Not too long ago, I had the tattoo finished.  I added an cracking hourglass, with red sand and blue roses.  Blue was my mom’s favorite color.  The banner read, “Gone Too Soon”.

MOM

 

I’m waiting for some money to get another tattoo.  That will represent my status as an Army mom.  It will be a single rose that will be red, white and blue.  It will have a ribbon down the stem, saying, “Army Mom”.  Finally, there will be a pair of dog tags at the bottom of the stem and my son’s name will be on one of the tags.  It will go on my left forearm.  Under my sister’s memorial tattoo.  My son and my sister had a special bond, so it’s only fitting their tattoos share the same arm.

A couple tattoos I didn’t share in the last post are on my legs.  My left leg bears my volunteer work when I was with Soldiers’ Angels.  I wrote to many deployed military personnel and Gold Star families.  I even had the opportunity to coordinate a Marine homecoming.  It was the highlight of my volunteer work.

service work

This the circle of the branches represent the halo and the wings represent the wings of an angel.  This was my version of a “Soldier’s Angel”.

I have two tattoos on my chest.  These represent my children.  My first four are on a rose that has four hearts and their initials are in one heart for each one of them.  It was my very first tattoo and really needs to be redone.

On the other side is a tattoo my youngest picked out as “her” tattoo.  I had to talk her out of quite a few tattoo selections.  I explained I’m getting a tattoo just for her, but since it will be on my body for life, I agree to it first.  We ended up with a multicolored butterfly.

Maija

So there’s a bit more a glimpse into who I am.  I love my tattoos and the meaning behind each one.  I enjoy discussing tattoos with people.  They are just so interesting and normally there’s a story attached to each one.

If you have a tattoo you’d like to share, I’d love to see them!

A Stroke In Time

Published November 22, 2015 by lynn k scott

I considered myself honored to be friends with professional artist, Dan Angeles, who allows the opportunity to see some of his work before they are publicly unveiled at an art exhibit.  One reason I cherish this privilege is because this was something my sister, Kathi, used to do.  After she passed, Dan allowed me the opportunity of these special previews.

I can hardly begin to express my admiration when I view these pieces.  I have yet to find any of his work not to my liking.  In every new exhibit, there are pieces that move me to tears.  I see my past and my family in his art.  I see promise, comfort, friendship and inspiration as well.  I see a gift that will one day be the topic of discussion wherever art is being taught.

In Dan’s own words, he said about his latest work:

I compiled the new body of work into a video for you to view, if you would like. I paired my paintings with the beautiful song “Titanium” performed by Madilyn Bailey, which for me speaks to the way I constantly battle my own insecurities and doubts about my work or ideas.
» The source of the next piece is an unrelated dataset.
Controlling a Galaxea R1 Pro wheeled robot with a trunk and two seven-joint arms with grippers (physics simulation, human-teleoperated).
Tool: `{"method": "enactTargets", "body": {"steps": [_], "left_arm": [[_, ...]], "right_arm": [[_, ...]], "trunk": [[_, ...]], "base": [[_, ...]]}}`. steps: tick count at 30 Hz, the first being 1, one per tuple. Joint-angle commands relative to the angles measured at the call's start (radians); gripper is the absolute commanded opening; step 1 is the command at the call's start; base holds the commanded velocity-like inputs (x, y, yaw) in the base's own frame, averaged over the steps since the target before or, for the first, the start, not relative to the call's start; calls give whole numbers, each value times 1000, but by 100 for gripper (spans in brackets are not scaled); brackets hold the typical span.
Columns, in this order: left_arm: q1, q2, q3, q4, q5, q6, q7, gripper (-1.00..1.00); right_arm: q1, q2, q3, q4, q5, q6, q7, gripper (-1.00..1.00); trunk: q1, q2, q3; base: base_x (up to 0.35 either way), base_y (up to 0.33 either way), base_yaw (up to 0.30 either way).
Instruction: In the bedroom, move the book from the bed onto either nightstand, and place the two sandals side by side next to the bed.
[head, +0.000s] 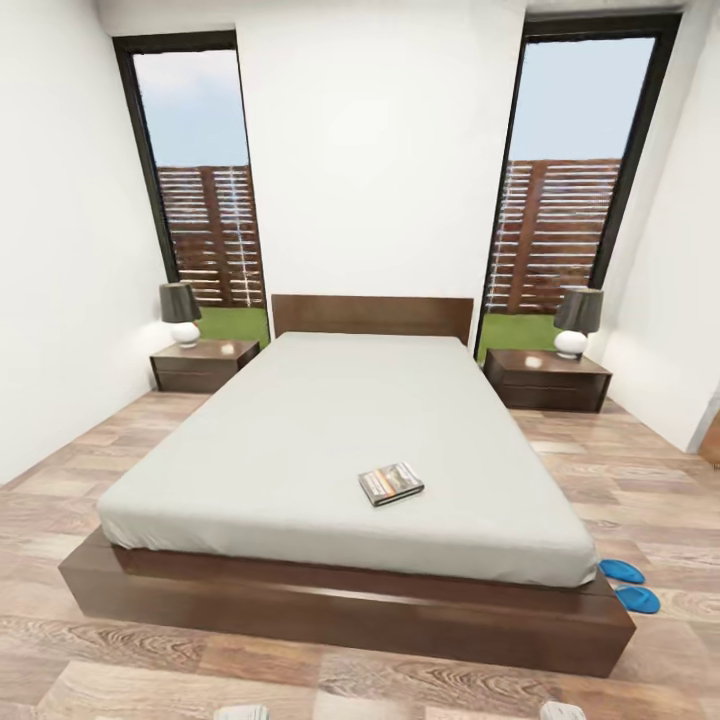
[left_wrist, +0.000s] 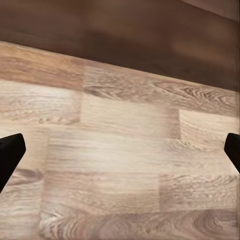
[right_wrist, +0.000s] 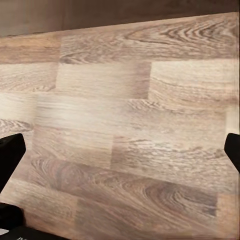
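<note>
The book (head: 391, 483) lies flat on the pale mattress of the bed (head: 300, 440), near its foot end and a little right of centre. Two blue sandals (head: 622, 571) (head: 638, 599) rest on the wood floor beside the bed's right foot corner, close together. A dark nightstand (head: 204, 364) stands left of the headboard and another nightstand (head: 547, 379) stands right of it, each carrying a lamp. My left gripper (left_wrist: 120, 152) hangs open over bare floor, with the bed frame's dark side beyond it. My right gripper (right_wrist: 120, 150) is open too, above floorboards.
White walls close in on both sides, with tall dark-framed windows (head: 200, 180) behind each nightstand. Grey-shaded lamps (head: 181, 312) (head: 577, 320) take up part of each nightstand top. Floor strips run along both sides of the bed, the right one wider.
</note>
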Motion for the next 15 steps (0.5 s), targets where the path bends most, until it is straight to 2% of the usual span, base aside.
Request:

It also explains how I face these fears head on and overcome them. The actual work itself is all about accepting change in all of it’s many forms while growing and moving forward in life, with them. I hope that you enjoy the work and the experience of viewing it with song.
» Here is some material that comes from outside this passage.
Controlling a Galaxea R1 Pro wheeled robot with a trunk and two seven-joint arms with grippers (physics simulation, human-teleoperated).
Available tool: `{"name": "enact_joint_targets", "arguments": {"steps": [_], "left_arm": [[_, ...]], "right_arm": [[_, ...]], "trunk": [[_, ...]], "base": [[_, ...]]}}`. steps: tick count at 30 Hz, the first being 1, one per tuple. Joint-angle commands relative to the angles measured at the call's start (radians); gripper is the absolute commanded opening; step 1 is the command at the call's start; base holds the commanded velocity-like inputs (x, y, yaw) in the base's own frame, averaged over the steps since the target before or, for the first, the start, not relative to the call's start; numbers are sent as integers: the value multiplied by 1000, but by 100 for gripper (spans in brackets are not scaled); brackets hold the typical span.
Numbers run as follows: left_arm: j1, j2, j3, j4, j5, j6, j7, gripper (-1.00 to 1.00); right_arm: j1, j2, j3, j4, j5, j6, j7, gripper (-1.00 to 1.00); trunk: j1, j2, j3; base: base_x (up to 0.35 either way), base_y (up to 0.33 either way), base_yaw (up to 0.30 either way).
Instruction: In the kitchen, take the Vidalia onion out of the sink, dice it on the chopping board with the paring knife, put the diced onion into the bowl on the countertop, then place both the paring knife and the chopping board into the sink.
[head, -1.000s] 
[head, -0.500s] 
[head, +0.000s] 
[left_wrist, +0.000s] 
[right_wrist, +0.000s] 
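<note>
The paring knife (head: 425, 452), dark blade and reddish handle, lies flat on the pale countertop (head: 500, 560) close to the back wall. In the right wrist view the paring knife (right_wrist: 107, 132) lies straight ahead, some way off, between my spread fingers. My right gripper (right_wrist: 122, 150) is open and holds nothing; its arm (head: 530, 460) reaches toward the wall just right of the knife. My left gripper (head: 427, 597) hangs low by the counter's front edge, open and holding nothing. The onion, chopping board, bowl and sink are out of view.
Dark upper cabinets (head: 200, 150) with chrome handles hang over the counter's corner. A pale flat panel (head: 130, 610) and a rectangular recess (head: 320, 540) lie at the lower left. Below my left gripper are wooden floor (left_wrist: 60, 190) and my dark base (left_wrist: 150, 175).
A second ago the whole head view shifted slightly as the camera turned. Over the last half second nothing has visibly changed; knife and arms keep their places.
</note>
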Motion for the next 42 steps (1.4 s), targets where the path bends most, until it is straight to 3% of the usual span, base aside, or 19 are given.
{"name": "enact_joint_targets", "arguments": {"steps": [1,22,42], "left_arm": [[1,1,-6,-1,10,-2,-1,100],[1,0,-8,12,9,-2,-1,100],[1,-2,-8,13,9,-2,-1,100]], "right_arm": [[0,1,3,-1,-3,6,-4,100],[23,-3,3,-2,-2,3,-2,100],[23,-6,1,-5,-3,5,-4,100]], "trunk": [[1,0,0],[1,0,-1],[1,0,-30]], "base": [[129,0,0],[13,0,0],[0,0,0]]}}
I encourage all of you to view this video.  I was very moved when I first saw it.  I will be turning 44 in just a few weeks.  I have vowed on my 50th birthday to own one of Dan’s paintings.
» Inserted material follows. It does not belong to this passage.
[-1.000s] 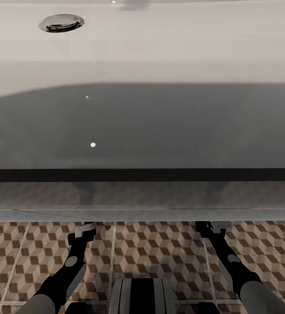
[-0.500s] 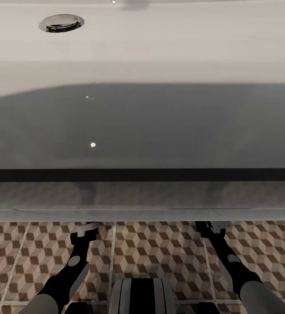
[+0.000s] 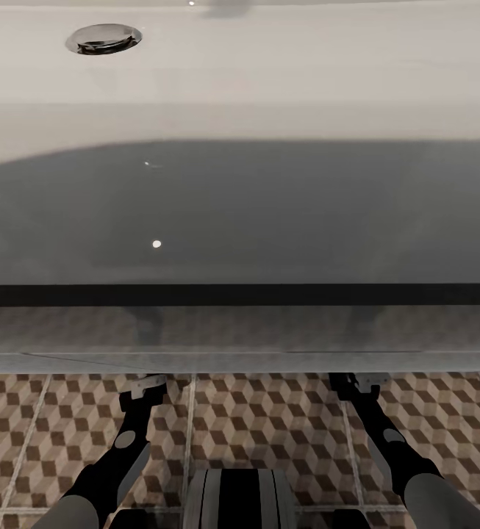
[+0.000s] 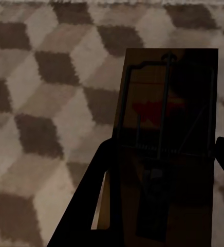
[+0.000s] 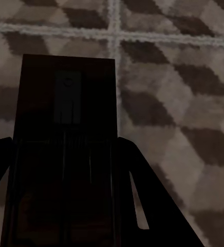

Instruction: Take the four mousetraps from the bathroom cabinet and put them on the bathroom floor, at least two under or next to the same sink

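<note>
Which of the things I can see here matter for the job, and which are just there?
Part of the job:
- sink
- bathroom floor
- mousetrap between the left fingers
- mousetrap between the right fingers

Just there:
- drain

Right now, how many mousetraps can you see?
2. One mousetrap sits between the left end effector's fingers, above the bathroom floor; the other mousetrap sits in the right end effector's. Others may be out of sight.
</note>
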### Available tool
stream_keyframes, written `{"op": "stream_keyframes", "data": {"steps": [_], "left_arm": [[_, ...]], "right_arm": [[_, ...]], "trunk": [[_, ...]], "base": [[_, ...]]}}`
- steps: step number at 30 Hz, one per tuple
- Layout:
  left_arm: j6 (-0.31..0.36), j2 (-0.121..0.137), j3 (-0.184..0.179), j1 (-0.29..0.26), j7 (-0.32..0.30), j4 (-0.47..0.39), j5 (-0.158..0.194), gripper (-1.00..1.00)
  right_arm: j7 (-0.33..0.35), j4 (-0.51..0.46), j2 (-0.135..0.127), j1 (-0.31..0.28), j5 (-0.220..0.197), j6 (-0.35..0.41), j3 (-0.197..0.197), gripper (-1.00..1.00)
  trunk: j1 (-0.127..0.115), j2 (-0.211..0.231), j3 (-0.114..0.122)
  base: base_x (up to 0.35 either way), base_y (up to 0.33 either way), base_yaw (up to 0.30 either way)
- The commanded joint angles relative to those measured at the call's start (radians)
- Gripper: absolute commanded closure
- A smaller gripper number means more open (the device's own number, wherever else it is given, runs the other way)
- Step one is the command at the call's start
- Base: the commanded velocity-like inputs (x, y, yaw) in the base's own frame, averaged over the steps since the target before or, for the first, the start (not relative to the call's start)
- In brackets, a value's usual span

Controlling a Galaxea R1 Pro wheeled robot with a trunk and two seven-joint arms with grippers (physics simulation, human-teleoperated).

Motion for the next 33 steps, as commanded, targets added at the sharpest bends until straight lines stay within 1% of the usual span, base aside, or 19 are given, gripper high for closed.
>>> {"op": "stream_keyframes", "data": {"steps": [1, 17, 23, 27, 29, 33], "left_arm": [[-0.004, 0.001, -0.008, -0.001, 0.007, 0.0, 0.01, 1.0], [-0.005, 0.001, -0.008, -0.001, 0.007, 0.0, 0.01, 1.0], [-0.005, 0.001, -0.008, -0.001, 0.007, 0.0, 0.01, 1.0], [-0.005, 0.0, -0.008, -0.001, 0.007, 0.0, 0.01, 1.0], [-0.005, 0.0, -0.008, -0.001, 0.007, 0.0, 0.01, 1.0], [-0.005, 0.0, -0.008, -0.001, 0.008, 0.0, 0.01, 1.0]], "right_arm": [[0.006, 0.001, 0.001, -0.001, 0.009, -0.004, -0.009, 1.0], [0.026, -0.001, 0.001, -0.002, 0.009, 0.0, -0.006, 1.0], [0.102, -0.004, 0.001, -0.002, 0.009, 0.001, -0.007, 1.0], [0.116, -0.005, 0.001, -0.002, -0.004, 0.001, -0.008, 1.0], [0.119, -0.005, 0.001, -0.002, -0.016, 0.002, -0.008, 1.0], [0.12, -0.004, 0.001, -0.002, -0.025, 0.004, -0.008, 1.0]], "trunk": [[0.0, 0.0, 0.0], [0.0, 0.0, 0.0], [0.0, 0.0, 0.0], [0.0, 0.0, 0.0], [0.0, 0.0, 0.0], [0.0, 0.0, 0.0]], "base": [[0.0, 0.0, 0.0], [0.0, 0.0, 0.0], [0.0, 0.0, 0.0], [0.0, 0.0, 0.0], [0.0, 0.0, 0.0], [0.0, 0.0, 0.0]]}}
Dan and I often joke how we are constantly making each other cry; good tears, mind you.  We have never officially met, didn’t grow up in the same geographical area, but we have shared similarities, have uncanny ties to certain pieces of his work and we shared a love for my sister that will bind us for all times.

My goal is have to have Dan showcased in San Francisco.  Besides sharing his work, in person, on the West Coast, I would actually be able to attend his exhibit, and meet my talented friend in person.